◆ Exercise: Using the records below, repeat exactly the lines from the one holding "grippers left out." through the one holding "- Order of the", both ends included, and no others.

────────────────

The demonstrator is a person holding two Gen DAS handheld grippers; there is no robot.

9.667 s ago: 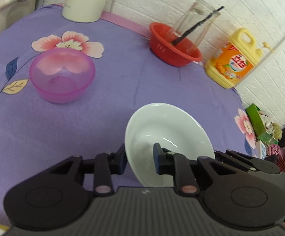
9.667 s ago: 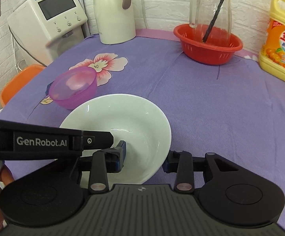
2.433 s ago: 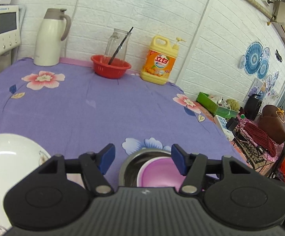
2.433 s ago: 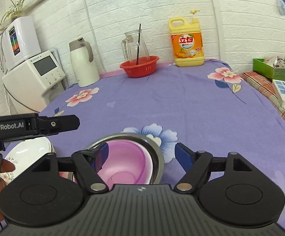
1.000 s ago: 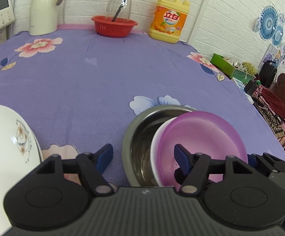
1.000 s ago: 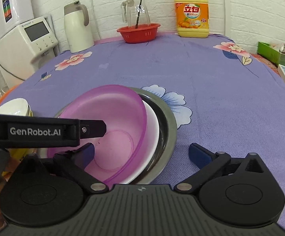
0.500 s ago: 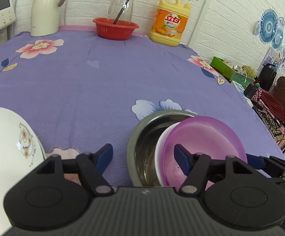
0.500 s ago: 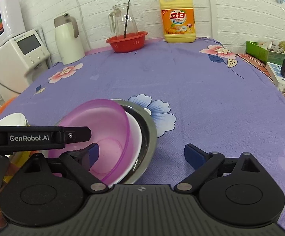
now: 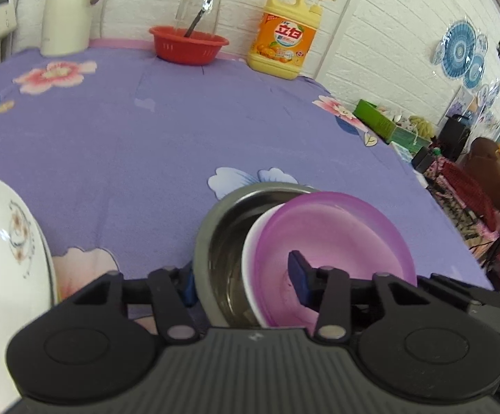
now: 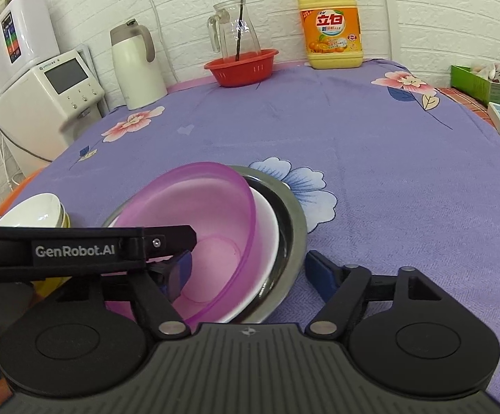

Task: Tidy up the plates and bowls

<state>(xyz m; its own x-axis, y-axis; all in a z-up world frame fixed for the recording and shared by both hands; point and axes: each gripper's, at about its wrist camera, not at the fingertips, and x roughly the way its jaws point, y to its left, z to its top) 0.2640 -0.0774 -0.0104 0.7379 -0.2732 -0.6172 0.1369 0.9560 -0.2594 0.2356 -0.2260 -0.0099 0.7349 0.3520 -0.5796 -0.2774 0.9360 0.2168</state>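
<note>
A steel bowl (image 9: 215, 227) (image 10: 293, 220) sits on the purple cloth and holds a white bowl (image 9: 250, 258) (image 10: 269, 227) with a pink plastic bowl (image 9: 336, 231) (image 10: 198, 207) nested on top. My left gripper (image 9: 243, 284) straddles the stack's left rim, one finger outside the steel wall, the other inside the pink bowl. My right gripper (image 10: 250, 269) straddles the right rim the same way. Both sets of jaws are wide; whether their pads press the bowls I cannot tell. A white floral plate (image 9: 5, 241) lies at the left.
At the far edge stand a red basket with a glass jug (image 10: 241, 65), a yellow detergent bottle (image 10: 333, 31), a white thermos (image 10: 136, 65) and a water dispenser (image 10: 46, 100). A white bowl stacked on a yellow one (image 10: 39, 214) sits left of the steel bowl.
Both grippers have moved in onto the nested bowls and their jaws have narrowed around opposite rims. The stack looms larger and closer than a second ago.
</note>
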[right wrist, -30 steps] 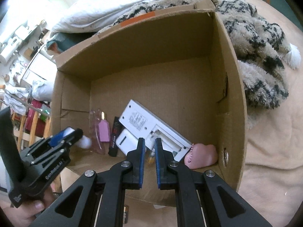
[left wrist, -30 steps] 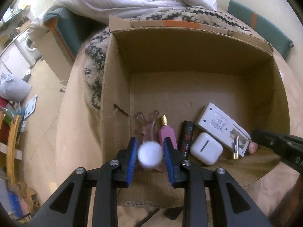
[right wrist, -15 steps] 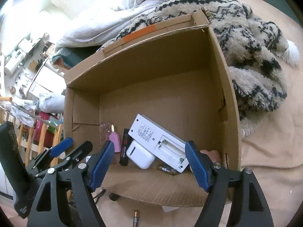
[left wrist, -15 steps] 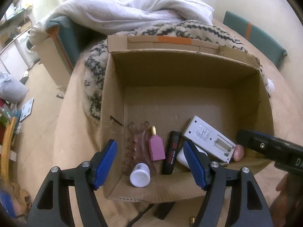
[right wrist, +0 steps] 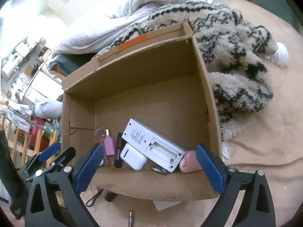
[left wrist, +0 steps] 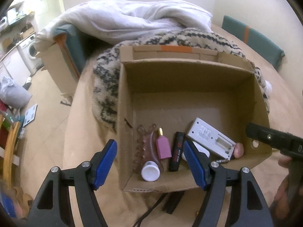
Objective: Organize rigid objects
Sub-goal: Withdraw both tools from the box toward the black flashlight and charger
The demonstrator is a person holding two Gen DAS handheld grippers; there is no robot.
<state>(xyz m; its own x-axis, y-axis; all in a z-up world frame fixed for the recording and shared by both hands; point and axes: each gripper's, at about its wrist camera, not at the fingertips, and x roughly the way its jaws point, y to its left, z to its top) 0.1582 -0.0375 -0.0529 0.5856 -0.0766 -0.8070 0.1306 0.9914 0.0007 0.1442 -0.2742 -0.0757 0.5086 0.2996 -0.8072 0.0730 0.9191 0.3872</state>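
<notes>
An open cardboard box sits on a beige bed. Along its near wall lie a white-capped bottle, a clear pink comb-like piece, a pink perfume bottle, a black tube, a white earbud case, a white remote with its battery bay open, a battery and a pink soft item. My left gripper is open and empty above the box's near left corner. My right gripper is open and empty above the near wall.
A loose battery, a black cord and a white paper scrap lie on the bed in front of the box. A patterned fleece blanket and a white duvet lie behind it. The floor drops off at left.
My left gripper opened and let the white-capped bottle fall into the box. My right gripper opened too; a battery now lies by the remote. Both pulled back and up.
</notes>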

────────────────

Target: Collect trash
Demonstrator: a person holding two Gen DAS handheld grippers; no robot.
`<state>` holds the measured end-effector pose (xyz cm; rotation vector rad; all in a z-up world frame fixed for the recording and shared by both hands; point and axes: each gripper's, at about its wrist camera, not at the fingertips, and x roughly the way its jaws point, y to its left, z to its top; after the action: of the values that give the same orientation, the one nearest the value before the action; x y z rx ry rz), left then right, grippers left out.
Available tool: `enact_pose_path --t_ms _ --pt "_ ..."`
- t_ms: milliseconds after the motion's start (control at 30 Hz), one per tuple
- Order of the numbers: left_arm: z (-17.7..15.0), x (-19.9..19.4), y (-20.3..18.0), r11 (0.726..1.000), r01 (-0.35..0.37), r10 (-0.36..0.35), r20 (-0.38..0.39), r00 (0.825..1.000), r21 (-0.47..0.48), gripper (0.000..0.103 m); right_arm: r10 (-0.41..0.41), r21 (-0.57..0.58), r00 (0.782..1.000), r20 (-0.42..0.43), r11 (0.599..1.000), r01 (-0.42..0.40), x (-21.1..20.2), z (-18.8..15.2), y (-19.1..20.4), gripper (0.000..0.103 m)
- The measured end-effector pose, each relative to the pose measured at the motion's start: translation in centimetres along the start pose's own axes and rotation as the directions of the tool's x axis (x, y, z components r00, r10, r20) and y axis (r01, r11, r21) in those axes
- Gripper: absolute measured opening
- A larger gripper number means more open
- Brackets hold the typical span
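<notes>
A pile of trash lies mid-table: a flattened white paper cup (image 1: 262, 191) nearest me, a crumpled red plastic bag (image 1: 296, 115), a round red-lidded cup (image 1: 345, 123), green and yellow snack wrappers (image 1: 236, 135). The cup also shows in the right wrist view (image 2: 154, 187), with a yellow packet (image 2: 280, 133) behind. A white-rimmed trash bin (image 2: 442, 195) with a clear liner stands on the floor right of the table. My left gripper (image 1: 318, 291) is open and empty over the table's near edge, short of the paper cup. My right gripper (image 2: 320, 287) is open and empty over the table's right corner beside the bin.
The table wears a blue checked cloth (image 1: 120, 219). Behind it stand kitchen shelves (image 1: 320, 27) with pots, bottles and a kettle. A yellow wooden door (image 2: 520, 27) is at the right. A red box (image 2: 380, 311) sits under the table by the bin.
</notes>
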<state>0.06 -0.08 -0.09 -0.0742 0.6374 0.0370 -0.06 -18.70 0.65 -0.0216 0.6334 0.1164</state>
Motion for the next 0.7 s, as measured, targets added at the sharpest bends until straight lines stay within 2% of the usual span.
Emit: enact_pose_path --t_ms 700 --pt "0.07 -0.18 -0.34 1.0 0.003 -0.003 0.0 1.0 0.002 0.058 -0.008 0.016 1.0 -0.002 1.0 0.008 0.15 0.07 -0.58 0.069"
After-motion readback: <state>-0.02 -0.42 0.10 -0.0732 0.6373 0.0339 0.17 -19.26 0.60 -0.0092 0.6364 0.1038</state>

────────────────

◆ Solved problem:
`<state>` holds the measured end-effector pose (xyz cm; rotation vector rad; all in a z-up world frame fixed for the recording and shared by both hands; point and axes: each gripper's, at about its wrist camera, not at the fingertips, and x roughly the way its jaws point, y to its left, z to its top; after the action: of the values that give the same orientation, the one nearest the value before the action; x y z rx ry rz), left then right, grippers left out.
Available tool: `enact_pose_path --t_ms _ --pt "_ ..."`
- t_ms: milliseconds after the motion's start (control at 30 Hz), one per tuple
- Order of the numbers: left_arm: z (-17.7..15.0), x (-19.9..19.4), y (-20.3..18.0), r11 (0.726..1.000), r01 (-0.35..0.37), r10 (-0.36..0.35), r20 (-0.38..0.39), r00 (0.825..1.000), r21 (-0.47..0.48), gripper (0.000..0.103 m); right_arm: r10 (-0.41..0.41), r21 (-0.57..0.58), r00 (0.782..1.000), r20 (-0.42..0.43), r11 (0.599..1.000), r01 (-0.42..0.40), x (-21.1..20.2), z (-18.8..15.2), y (-19.1..20.4), gripper (0.000..0.103 m)

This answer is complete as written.